The industry has been in survival mode, companies warn
Announcing that gold production is approaching its limits can be hazardous. In 2009 Aaron Regent, who shortly after became chief executive of Barrick Gold, said the world had reached “peak gold.” Three years later, Mr. Regent was out of a job and mined gold output was still rising. Indeed, it hit a record 3,133 metric tons last year.
Yet predictions of peak gold are again in vogue. It remains doubtful, however, that this heralds much elevation for the gold price.
Gold production may be plateauing: precious metals consultancy Metals Focus expects a slight fall in output this year. A decadelong rise in the gold price from 2001 fueled indiscriminate investment but miners have slashed spending since 2013. Substantial new mines, like Barrick’s Pascua Lama in Chile, have been halted and exploration efforts scaled back.
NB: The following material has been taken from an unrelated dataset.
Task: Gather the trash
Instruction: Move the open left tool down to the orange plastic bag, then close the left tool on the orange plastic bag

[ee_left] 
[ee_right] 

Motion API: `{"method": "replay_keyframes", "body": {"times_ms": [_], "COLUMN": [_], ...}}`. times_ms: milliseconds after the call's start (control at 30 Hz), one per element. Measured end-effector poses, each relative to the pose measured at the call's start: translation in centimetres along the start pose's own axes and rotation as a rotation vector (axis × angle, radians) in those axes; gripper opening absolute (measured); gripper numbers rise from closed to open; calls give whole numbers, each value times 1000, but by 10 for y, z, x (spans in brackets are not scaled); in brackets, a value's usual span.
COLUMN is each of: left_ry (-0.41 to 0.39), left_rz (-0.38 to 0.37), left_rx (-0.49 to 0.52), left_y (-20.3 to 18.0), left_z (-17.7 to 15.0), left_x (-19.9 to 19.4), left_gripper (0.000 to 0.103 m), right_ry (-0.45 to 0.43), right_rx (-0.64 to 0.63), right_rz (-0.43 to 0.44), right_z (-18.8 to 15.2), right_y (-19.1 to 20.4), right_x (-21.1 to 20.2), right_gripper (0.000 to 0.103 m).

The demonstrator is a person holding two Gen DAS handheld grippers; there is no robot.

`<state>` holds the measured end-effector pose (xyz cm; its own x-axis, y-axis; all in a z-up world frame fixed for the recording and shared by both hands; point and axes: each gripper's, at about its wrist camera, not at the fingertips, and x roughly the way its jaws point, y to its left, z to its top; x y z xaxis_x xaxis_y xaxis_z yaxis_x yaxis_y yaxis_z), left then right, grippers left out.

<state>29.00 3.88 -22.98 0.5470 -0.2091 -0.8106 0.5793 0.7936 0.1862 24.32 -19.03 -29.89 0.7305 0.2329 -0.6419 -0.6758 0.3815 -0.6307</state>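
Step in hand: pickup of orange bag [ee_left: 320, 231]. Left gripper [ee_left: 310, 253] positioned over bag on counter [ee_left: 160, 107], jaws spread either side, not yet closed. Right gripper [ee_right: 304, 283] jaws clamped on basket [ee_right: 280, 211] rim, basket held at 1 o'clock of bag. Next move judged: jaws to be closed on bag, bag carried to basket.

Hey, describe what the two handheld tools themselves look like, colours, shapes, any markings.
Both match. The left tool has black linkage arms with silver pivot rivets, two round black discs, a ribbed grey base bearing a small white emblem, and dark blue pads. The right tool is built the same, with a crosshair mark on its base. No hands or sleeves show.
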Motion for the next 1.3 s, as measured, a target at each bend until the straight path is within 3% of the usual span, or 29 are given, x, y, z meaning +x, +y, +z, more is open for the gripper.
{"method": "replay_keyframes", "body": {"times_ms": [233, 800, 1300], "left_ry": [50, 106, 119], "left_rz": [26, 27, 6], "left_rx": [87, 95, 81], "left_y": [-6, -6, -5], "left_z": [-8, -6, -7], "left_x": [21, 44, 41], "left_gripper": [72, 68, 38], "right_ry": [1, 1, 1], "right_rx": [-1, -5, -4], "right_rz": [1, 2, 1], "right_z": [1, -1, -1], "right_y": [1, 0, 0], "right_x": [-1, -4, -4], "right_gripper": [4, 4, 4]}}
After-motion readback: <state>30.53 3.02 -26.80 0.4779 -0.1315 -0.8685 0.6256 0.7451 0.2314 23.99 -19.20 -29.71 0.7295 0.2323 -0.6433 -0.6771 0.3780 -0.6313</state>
The industry has been in survival mode, argues Randgold boss Mark Bristow. Companies have tapped higher-grade resources to boost production, service debt and stay in business. But that hurts long-term production, while efforts to cut costs can also reduce the lifespan of mines. With gold now hovering around $1,200 an ounce, down 30% since the start of 2013, weaker companies may falter or consider mergers. All of this portends declines in output.
But peak-gold thinking offers little reason to be bullish on the metal’s near-term price.
Unlike many other commodities, such as oil, iron ore or corn, gold doesn’t really get used up: estimated stocks held above ground are nearly 60 times annual mined output. A chunk is in central banks’ vaults, or cherished family heirlooms, and may never come to market.